By Dr John Flett | December 2024 | 12 min read

It’s 7pm on a Wednesday evening. You’ve survived another homework battle, negotiated screen time limits for the fourteenth time this week, and somehow got everyone fed. Your child with ADHD is bouncing off the walls. Again. You’re exhausted. Again.

And somewhere in the back of your mind, a small voice whispers: Should I be doing more?

Here’s what I want you to know after twenty years of working with families just like yours: you already have one of the most powerful therapeutic tools available. It doesn’t cost anything. It doesn’t require a prescription. And research from the New Forest Parenting Programme—one of the most evidence-based approaches to ADHD we have—places it at the heart of effective parent training.

That tool is play.

Why Play Matters More Than You Think for Children with ADHD

I hear versions of the same confession regularly in my consulting room. Parents sitting across from me, shoulders tense, admitting almost shamefully:

“I don’t know how to play with my child.” “I find it boring.” “I’m too exhausted after work.” “We just end up fighting anyway.” “Isn’t that what all the toys are for?”

If any of these sound familiar, you’re not alone. Modern life has somehow convinced us that play is frivolous—something children do while we handle the ‘important’ tasks. We buy toys and games designed for solo entertainment, telling ourselves this counts.

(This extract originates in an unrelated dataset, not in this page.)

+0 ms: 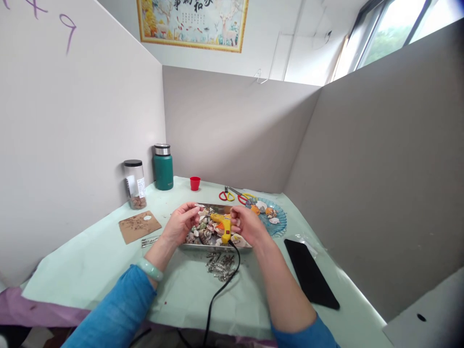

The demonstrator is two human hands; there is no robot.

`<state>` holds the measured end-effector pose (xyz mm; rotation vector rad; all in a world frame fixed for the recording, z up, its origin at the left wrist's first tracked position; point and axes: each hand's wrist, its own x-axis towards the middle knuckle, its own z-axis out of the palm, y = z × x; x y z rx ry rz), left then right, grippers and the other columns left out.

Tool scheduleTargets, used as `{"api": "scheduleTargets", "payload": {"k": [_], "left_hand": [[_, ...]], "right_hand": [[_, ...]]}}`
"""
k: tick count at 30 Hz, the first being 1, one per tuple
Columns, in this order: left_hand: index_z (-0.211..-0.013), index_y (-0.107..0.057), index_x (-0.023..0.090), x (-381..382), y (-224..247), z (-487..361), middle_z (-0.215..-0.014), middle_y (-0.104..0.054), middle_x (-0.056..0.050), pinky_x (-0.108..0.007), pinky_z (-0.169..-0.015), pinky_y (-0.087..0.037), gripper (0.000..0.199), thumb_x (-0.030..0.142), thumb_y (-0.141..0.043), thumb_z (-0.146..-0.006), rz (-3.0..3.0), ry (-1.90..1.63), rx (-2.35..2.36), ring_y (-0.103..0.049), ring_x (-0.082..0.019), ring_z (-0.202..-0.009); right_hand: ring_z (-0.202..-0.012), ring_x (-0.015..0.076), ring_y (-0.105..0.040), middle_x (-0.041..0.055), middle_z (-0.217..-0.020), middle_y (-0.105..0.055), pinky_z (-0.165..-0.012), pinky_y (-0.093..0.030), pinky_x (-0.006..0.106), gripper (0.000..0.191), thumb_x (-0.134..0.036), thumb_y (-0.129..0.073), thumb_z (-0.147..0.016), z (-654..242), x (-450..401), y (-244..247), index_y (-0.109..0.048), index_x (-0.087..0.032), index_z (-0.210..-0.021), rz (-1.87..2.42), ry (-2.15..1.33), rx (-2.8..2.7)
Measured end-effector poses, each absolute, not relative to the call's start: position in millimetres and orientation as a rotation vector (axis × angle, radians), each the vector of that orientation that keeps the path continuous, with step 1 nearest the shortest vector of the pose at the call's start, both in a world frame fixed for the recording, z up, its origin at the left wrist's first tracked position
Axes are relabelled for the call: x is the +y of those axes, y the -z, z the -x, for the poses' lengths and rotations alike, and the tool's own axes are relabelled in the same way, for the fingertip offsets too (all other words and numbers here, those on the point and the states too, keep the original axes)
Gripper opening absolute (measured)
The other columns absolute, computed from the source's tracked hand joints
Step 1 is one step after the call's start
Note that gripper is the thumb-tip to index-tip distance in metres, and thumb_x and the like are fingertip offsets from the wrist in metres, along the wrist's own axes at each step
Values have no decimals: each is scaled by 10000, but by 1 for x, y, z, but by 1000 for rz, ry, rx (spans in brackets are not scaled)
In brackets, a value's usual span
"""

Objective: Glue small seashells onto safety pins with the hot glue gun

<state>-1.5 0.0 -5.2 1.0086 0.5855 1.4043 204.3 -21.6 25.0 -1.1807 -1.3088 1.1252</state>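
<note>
Over the left part of a metal tray [217,248] of mixed seashells [205,236], my left hand [183,223] is closed in a pinch on a small whitish shell-like piece [199,206]. My right hand [250,225] is at the tray's right side, fingers curled together; what they hold, if anything, is too small to make out. Just left of those fingers is a yellow glue gun [226,227], its nozzle toward the left and its handle fully showing. A black cord [217,293] runs from the handle down over the table's front edge. Small metal clips [221,266] lie heaped before the tray.
A blue glass plate [281,224] holds several shells at the right, by scissors [243,197]. A black flat panel [311,274] lies nearer. Leftward are a brown card [139,227], a jar [135,185], a green flask [164,169] and a red cup [195,183]. Partitions enclose the table.
</note>
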Motion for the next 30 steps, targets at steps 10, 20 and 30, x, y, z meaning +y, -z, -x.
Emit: {"api": "scheduleTargets", "payload": {"k": [10,20,30], "left_hand": [[-817,-576,148,0,4,1,-784,-670,-12,-176,-468,-413,259,220,-750,-639,-998,-1393,594,-522,-49,-486],[-820,-572,141,-1,4,2,-771,-666,-7,-173,-468,-410,243,207,-742,-659,-1008,-1384,577,-526,-49,-490],[-823,-573,139,-1,4,1,-769,-665,-2,-174,-477,-415,233,208,-735,-670,-1014,-1381,576,-527,-47,-490]], "right_hand": [[-849,133,-664,45,-826,-674,-792,-536,239,238,82,-537,-634,-190,-22,-20,-542,-135,-734,592,-1743,-746],[-520,101,-649,102,-802,-720,-434,-511,149,136,-201,-695,-748,-176,-22,-9,-603,-100,-754,609,-1651,-849],[-814,183,-691,120,-924,-702,-651,-578,238,231,-135,-697,-709,-174,-33,-14,-640,-84,-927,547,-1749,-1031]]}}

But here’s the thing: no toy, however expensive or educational, can replicate what happens when you sit down on the floor with your child and give them your full attention. None. Not the tablets, not the elaborate LEGO sets, not the enrichment apps. Your presence is irreplaceable. And for children with ADHD? It’s not just nice to have. It’s therapeutic.

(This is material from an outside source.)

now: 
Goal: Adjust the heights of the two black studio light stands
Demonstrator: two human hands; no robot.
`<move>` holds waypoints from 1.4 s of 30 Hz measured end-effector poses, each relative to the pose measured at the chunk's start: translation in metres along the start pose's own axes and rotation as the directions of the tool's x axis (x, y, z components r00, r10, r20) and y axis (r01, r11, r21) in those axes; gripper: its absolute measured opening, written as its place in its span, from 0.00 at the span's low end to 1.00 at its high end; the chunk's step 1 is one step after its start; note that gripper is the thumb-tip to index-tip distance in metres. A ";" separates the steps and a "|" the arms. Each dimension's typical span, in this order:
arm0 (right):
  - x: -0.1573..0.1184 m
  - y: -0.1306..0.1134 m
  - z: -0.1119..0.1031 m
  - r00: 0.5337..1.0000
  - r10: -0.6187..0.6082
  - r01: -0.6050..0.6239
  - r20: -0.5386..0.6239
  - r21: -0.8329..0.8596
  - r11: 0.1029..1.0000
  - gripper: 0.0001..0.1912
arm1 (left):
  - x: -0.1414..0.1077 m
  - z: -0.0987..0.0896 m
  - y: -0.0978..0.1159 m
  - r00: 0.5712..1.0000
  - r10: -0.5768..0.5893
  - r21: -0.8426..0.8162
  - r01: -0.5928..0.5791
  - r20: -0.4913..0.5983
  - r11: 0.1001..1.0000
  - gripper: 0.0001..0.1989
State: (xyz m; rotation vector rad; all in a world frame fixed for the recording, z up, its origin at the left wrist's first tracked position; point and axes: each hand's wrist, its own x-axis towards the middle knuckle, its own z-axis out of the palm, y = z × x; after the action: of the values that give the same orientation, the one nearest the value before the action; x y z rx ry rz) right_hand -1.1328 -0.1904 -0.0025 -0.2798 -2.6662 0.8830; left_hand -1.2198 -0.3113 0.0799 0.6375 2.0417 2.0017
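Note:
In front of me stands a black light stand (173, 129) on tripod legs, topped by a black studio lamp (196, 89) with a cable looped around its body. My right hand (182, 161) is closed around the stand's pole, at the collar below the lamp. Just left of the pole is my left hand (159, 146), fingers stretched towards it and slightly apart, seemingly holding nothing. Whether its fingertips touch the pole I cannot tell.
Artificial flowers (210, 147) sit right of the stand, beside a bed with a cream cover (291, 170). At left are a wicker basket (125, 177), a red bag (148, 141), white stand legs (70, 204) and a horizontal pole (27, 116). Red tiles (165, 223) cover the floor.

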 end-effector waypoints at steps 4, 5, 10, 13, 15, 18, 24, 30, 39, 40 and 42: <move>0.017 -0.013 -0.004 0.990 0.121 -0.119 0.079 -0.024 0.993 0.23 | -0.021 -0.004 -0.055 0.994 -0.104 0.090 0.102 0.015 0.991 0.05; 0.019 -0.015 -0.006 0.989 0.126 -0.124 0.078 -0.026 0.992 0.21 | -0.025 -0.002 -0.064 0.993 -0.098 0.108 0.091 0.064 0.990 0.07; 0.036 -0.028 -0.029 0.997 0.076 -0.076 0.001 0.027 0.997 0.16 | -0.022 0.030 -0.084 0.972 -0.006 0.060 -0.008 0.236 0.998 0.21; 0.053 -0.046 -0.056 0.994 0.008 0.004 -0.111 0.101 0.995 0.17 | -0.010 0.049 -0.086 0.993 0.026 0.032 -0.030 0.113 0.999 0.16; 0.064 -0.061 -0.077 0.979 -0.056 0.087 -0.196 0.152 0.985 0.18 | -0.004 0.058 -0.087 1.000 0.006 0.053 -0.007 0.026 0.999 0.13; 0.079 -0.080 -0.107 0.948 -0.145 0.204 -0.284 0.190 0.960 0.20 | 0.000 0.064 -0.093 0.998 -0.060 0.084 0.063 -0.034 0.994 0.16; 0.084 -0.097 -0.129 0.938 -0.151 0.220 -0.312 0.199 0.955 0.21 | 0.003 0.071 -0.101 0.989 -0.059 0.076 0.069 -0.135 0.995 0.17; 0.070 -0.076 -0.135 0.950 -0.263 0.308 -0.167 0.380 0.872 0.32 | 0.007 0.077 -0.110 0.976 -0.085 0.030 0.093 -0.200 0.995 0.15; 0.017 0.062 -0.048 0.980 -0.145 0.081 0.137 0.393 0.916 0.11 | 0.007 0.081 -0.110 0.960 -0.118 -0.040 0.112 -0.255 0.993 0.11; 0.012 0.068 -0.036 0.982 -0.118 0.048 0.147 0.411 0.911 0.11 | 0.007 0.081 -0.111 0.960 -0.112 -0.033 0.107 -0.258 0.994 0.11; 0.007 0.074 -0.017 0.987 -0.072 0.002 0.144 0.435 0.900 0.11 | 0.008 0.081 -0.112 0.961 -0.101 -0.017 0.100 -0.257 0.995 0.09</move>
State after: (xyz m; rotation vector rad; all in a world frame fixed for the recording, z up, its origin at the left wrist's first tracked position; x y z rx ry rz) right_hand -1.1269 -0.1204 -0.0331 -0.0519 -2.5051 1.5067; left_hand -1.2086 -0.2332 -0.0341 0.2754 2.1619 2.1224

The Science Behind Play Therapy for ADHD

Research from the New Forest Parenting Programme has demonstrated something remarkable: when parents engage in structured, focused play with their children with ADHD, measurable improvements occur in attention, behaviour, and parent-child relationships. This isn’t wishful thinking. It’s been validated in multiple randomised controlled trials across different countries and clinical settings.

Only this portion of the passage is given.